About this task — Return each line of the listing exactly, though without its images.

Recorded data —
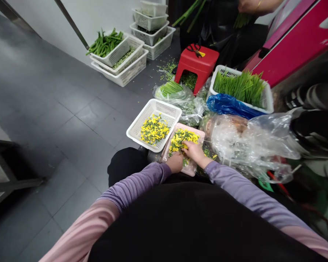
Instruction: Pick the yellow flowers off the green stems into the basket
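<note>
A pink tray [190, 169] holding yellow-flowered green sprigs [182, 138] lies close in front of me. My right hand [194, 152] reaches over the tray from the right, its thumb and fingers closed on sprigs at the edge of the heap. Just left of it, my left hand [175, 162] is low over the near side of the tray with curled fingers; what they hold is hidden. Touching the tray's upper left is a white perforated basket [135, 128] with a loose pile of yellow flower sprigs [154, 130] in it.
Plastic bags [235, 145] crowd the right side, below a basket of green stalks [239, 87]. A red stool [198, 60] bearing scissors [196, 51] stands ahead. Baskets of green beans [106, 43] line the wall. Another person's hand [258, 6] holds green stems at the top.
</note>
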The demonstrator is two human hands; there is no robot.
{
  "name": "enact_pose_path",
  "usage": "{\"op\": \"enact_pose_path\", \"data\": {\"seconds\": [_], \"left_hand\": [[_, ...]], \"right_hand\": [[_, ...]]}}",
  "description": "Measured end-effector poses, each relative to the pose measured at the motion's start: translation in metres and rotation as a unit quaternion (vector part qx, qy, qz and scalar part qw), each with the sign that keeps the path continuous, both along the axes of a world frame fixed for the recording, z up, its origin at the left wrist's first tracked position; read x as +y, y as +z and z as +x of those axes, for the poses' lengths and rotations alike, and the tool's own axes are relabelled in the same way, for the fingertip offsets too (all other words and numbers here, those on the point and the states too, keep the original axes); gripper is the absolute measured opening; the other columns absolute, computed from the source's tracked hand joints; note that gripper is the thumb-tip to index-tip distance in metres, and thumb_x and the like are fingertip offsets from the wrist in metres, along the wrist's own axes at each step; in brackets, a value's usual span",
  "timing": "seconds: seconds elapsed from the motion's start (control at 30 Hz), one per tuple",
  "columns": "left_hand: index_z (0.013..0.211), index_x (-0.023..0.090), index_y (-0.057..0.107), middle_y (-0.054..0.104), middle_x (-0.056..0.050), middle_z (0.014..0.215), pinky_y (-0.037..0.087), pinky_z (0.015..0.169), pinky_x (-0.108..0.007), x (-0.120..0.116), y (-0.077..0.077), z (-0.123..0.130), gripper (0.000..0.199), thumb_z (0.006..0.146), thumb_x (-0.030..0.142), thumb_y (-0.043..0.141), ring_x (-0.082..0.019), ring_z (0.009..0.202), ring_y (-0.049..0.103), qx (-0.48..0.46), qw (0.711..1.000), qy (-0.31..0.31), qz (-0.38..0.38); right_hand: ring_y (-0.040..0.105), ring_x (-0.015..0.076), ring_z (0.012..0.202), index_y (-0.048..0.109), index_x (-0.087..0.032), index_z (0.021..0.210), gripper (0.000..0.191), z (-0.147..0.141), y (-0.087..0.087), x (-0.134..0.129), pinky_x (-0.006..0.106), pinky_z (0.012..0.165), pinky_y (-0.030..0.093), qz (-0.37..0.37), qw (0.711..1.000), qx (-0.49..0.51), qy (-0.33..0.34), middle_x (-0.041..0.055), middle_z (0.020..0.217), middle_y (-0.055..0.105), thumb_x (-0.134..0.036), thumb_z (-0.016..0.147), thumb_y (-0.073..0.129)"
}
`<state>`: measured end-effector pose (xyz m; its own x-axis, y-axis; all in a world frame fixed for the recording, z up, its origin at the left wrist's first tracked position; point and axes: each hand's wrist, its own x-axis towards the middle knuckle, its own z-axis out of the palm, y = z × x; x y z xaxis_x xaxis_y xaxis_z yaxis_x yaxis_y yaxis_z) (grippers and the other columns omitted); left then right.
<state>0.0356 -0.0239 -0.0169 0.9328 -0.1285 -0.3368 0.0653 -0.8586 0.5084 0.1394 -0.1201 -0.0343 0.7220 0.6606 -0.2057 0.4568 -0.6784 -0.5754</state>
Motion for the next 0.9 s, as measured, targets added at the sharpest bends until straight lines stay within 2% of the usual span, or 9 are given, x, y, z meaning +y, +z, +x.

Response box —
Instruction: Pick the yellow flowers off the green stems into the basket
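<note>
A pink tray [190, 169] holding yellow-flowered green sprigs [182, 138] lies close in front of me. My right hand [194, 152] reaches over the tray from the right, its thumb and fingers closed on sprigs at the edge of the heap. Just left of it, my left hand [175, 162] is low over the near side of the tray with curled fingers; what they hold is hidden. Touching the tray's upper left is a white perforated basket [135, 128] with a loose pile of yellow flower sprigs [154, 130] in it.
Plastic bags [235, 145] crowd the right side, below a basket of green stalks [239, 87]. A red stool [198, 60] bearing scissors [196, 51] stands ahead. Baskets of green beans [106, 43] line the wall. Another person's hand [258, 6] holds green stems at the top.
</note>
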The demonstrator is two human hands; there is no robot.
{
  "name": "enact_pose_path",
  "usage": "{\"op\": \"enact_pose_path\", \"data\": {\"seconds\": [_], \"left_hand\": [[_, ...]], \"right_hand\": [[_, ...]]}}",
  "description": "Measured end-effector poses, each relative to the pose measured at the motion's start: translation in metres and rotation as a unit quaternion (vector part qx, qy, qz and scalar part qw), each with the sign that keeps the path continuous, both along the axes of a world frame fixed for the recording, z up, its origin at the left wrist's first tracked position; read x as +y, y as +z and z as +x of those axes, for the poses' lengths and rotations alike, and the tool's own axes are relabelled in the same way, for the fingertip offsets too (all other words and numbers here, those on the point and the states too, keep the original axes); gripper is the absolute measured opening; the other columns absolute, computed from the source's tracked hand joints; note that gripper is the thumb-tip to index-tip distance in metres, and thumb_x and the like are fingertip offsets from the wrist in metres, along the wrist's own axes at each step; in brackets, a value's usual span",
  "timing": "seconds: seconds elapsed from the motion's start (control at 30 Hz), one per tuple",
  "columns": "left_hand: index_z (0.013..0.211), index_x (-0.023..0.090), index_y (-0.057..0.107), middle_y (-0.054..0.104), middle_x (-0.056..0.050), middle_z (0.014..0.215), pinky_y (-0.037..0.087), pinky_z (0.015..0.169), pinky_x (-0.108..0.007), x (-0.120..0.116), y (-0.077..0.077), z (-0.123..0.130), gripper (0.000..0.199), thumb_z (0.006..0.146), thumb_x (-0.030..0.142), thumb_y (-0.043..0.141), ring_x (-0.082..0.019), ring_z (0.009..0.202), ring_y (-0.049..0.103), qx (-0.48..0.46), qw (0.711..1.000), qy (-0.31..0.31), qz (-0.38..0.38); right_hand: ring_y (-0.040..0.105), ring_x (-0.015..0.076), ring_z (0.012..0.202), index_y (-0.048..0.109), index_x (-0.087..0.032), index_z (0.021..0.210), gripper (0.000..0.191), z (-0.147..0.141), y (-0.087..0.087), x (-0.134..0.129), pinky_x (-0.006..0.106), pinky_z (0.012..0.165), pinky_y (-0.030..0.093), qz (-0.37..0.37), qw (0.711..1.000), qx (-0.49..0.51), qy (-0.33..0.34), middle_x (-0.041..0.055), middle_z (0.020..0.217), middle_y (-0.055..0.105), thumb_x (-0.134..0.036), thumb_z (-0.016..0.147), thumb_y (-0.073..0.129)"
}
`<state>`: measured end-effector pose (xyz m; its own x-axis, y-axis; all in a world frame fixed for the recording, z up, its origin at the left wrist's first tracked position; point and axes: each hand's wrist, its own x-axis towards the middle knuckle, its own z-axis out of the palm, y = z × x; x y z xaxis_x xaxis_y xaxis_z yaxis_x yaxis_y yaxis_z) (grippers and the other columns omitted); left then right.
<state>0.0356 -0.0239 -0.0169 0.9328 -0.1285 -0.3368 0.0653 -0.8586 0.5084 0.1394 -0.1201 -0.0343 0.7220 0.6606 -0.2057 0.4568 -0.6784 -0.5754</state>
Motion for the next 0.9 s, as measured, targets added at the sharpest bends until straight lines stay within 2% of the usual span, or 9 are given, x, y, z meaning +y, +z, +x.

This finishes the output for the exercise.